> TASK TO COMPLETE
Your task is to repeat all of the data exactly while excluding the pictures.

> DATASET EXTRACT
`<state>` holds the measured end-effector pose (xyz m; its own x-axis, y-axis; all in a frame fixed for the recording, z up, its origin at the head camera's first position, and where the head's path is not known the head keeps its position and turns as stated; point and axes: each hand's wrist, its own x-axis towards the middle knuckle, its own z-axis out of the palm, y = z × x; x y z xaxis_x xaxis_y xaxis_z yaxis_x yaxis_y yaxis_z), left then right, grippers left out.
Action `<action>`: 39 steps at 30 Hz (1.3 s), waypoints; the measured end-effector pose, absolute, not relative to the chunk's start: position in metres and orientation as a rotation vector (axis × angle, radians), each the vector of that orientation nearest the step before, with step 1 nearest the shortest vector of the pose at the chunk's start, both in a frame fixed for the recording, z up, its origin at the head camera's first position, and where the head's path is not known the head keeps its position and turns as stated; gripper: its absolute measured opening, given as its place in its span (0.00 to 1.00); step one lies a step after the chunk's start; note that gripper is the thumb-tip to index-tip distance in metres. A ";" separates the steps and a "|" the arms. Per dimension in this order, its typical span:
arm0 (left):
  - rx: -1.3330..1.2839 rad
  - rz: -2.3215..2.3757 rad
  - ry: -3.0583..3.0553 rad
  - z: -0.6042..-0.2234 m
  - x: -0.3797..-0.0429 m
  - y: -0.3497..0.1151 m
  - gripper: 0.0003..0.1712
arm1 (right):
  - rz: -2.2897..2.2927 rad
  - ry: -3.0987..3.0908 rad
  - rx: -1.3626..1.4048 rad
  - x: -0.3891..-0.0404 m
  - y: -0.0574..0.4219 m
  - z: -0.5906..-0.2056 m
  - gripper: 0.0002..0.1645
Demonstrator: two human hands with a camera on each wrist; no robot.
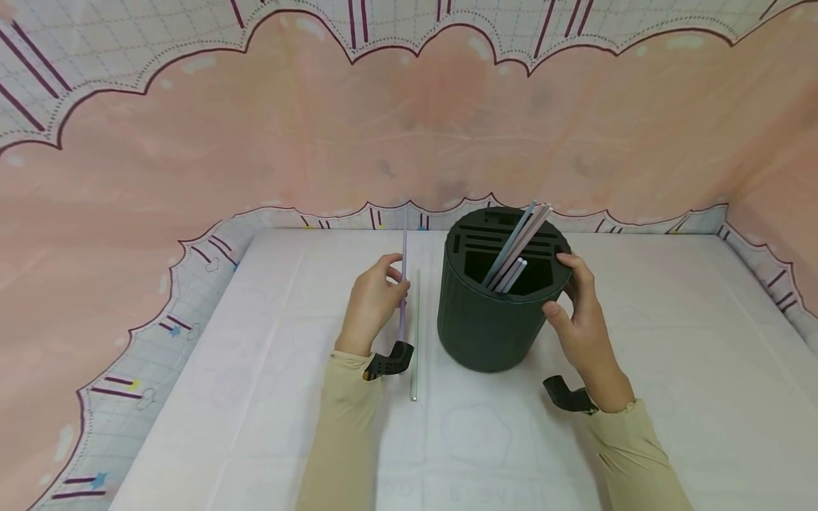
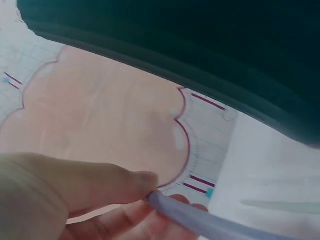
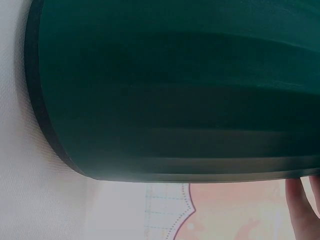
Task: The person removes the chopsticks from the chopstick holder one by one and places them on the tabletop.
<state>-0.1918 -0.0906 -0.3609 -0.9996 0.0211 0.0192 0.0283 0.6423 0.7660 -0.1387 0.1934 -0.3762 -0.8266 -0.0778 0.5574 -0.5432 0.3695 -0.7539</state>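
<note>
My left hand (image 1: pixel 373 305) pinches a slender, pale purple stick (image 1: pixel 404 245) between thumb and fingers, holding it roughly upright. In the left wrist view one end of this stick (image 2: pixel 200 220) sits at the thumb tip. To its right stands a dark green round container (image 1: pixel 479 330) with a slotted top. Several thin blue and pinkish sticks (image 1: pixel 520 238) lean out of its large opening. My right hand (image 1: pixel 584 333) grips the container at its right upper rim. A pale green stick (image 1: pixel 415 362) lies on the table between the left hand and the container.
A white-covered table (image 1: pixel 268 426) spreads under everything. Behind and at the sides hangs a peach cloth (image 1: pixel 383 135) with a scalloped, checked border. Black wrist mounts (image 1: pixel 391 360) sit below both hands.
</note>
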 end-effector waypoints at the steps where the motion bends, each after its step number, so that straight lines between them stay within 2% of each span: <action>1: -0.038 -1.323 -2.855 -0.364 -0.193 -0.091 0.25 | 1.455 -2.204 0.538 -0.139 0.193 -0.376 0.41; 13: 0.038 -1.326 -2.999 -0.393 -0.203 -0.092 0.16 | 1.450 -2.204 0.533 -0.138 0.194 -0.376 0.41; 26: 0.004 -1.268 -3.068 -0.408 -0.205 -0.098 0.20 | 1.429 -2.214 0.524 -0.137 0.194 -0.377 0.40; 39: 0.003 -1.038 -3.165 -0.417 -0.205 -0.091 0.18 | 1.445 -2.202 0.533 -0.139 0.194 -0.377 0.41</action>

> EXPECTED ANSWER
`<state>` holds the measured end-effector pose (xyz m; its own x-axis, y-axis; all in a frame fixed for the recording, z up, its origin at the head camera's first position, and where the head's path is not known the head keeps its position and turns as stated; point and axes: each hand's wrist, its own x-axis towards the middle knuckle, its own z-axis out of the palm, y = z × x; x y z xaxis_x xaxis_y xaxis_z yaxis_x yaxis_y yaxis_z), left then right, grippers left out.
Action `<action>`: 39 steps at 30 Hz (1.3 s), waypoints; the measured end-effector pose, absolute, not relative to the chunk's start: position in metres and orientation as a rotation vector (axis × angle, radians), each the vector of that orientation nearest the step before, with step 1 nearest the shortest vector of the pose at the chunk's start, both in a frame fixed for the recording, z up, its origin at the head camera's first position, and where the head's path is not known the head keeps its position and turns as stated; gripper: its absolute measured opening, given as its place in its span (0.00 to 1.00); step one lies a step after the chunk's start; note that gripper is the thumb-tip to index-tip distance in metres. A ";" separates the steps and a "|" the arms. Per dimension in this order, its typical span:
arm0 (left):
  - rx: -1.3330..1.2839 rad
  - rz: -2.3215..2.3757 rad
  - ry: -3.0583..3.0553 rad
  - z: -0.6042..-0.2234 m
  - x: -0.3797..-0.0429 m
  - y: -0.3497..0.1151 m
  - gripper: 0.0003..0.1712
arm1 (right):
  - rz: -2.2897..2.2927 rad
  - ry: -3.0987..3.0908 rad
  - rx: -1.3626..1.4048 rad
  - x: -0.3891..-0.0404 m
  - y: -0.0574..0.4219 m
  - z: -0.5906..-0.2056 m
  - gripper: 0.0002..0.1645
Demonstrator: two human hands with a camera on each wrist; no robot.
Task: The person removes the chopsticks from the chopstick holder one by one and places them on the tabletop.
<state>-0.1918 -0.0906 -0.3609 -0.9996 0.0211 0.0192 0.0283 0.6423 0.7660 -0.1387 0.1934 -0.3762 -0.8266 -0.0778 0.5574 -0.5432 0.3695 -0.7539</state>
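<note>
My left hand (image 1: pixel 373 305) pinches a slender, pale purple stick (image 1: pixel 404 245) between thumb and fingers, holding it roughly upright. In the left wrist view one end of this stick (image 2: pixel 200 220) sits at the thumb tip. To its right stands a dark green round container (image 1: pixel 479 330) with a slotted top. Several thin blue and pinkish sticks (image 1: pixel 520 238) lean out of its large opening. My right hand (image 1: pixel 584 333) grips the container at its right upper rim. A pale green stick (image 1: pixel 415 362) lies on the table between the left hand and the container.
A white-covered table (image 1: pixel 268 426) spreads under everything. Behind and at the sides hangs a peach cloth (image 1: pixel 383 135) with a scalloped, checked border. Black wrist mounts (image 1: pixel 391 360) sit below both hands.
</note>
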 end-effector waypoints at the steps where the motion bends, each after its step number, so that straight lines between them stay within 2% of each span: <action>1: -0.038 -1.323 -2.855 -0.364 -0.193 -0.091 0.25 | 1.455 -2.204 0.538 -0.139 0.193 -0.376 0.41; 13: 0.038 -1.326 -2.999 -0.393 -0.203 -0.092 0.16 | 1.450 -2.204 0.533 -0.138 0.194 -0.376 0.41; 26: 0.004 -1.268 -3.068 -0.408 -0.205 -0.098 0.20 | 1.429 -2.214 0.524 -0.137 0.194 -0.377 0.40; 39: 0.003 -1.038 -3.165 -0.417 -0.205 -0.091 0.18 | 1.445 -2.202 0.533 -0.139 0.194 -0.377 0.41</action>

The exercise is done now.